With more than 120 ethnic groups, Tanzania is an incredibly diverse country and each ethnic group contributes something unique to society. The third biggest group is the Chagga people, traditionally living on the southern and eastern slopes of Mount Kilimanjaro.

The Chagga consist of more than 400 different clans who were ruled by mangis (chiefs) and although the Mangi Mkuu (chief of all chiefs) is not involved in the daily life of modern Chagga anymore, he is still respected by all.

In the past the Chagga people relied mostly on agriculture and even today agriculture is still a very important part of their economy and culture. The most common crops are banana, coffee, maize and beans, but they also plant finger millet.

Also called red millet, this is mostly used to brew a local alcoholic drink called Mbege. For this, bananas are cooked in a pot and then left outside to ferment. After about 4 – 5 days the mixture is strained. Now, a porridge made from the flour of finger millet, as well as water. is added. It then has to sit outside for one more day before the result can finally be tasted.

But not everyone will get their own cup as the mbege is traditionally shared and thereby promotes the spirit of community. That’s what makes it such a significant part of Chagga culture.
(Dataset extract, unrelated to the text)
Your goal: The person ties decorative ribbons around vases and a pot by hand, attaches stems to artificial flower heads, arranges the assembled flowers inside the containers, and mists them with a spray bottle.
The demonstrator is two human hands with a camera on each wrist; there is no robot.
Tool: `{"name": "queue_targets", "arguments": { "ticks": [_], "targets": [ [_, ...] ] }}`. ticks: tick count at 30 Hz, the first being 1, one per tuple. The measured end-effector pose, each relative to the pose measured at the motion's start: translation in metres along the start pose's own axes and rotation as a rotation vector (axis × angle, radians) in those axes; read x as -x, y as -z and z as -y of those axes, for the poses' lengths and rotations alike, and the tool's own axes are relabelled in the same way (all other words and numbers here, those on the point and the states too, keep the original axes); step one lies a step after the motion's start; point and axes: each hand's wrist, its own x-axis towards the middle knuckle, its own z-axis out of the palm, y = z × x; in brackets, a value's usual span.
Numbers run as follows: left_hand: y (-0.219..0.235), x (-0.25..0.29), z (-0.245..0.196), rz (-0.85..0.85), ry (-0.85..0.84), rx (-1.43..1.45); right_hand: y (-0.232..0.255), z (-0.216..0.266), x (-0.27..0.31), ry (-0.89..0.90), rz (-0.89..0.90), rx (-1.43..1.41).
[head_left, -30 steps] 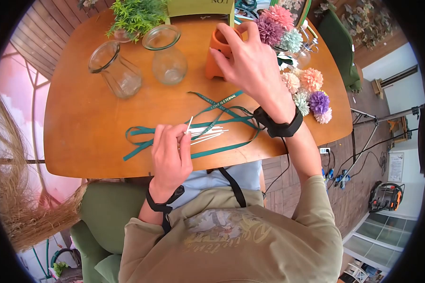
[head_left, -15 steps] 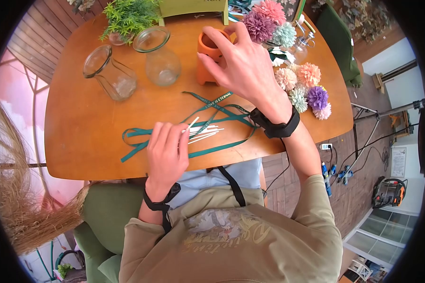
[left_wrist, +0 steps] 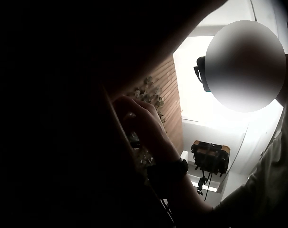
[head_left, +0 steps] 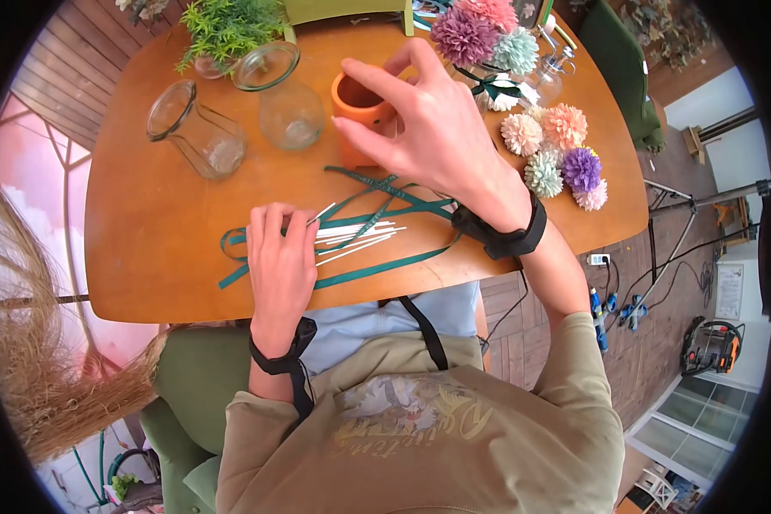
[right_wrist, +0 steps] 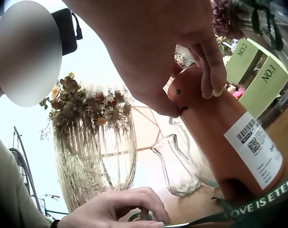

The Chagga diet contains a good amount of meat but fruit and vegetables like bananas, maize and beans are also an important part of it. Maybe the diet is one of the reasons why many Chagga become over 100 years old.

Although the Chagga people have their own language (Kichagga) with various dialects spoken in different regions, almost all of them also speak Kiswahili – the national language of Tanzania.

Their traditional clothing was made from cowhide but through contact with the outside world, clothing has changed – many Chagga women wearing colorful khangas and kitenges.

Today the Chagga people are known for being good businessman as they have a reputation for being intelligent and ambitious. The fertile soils of Mount Kilimanjaro and its favourable climate are not the only reasons for their relative wealth. They were also amongst the first ethnic groups in Tanzania to convert to Christianity and, therefore, to receive Western education.

So from the foothills of the highest mountain in Africa, to the businesses and towns of Tanzania, the Chagga people are contributing to the fibre of Tanzanian society.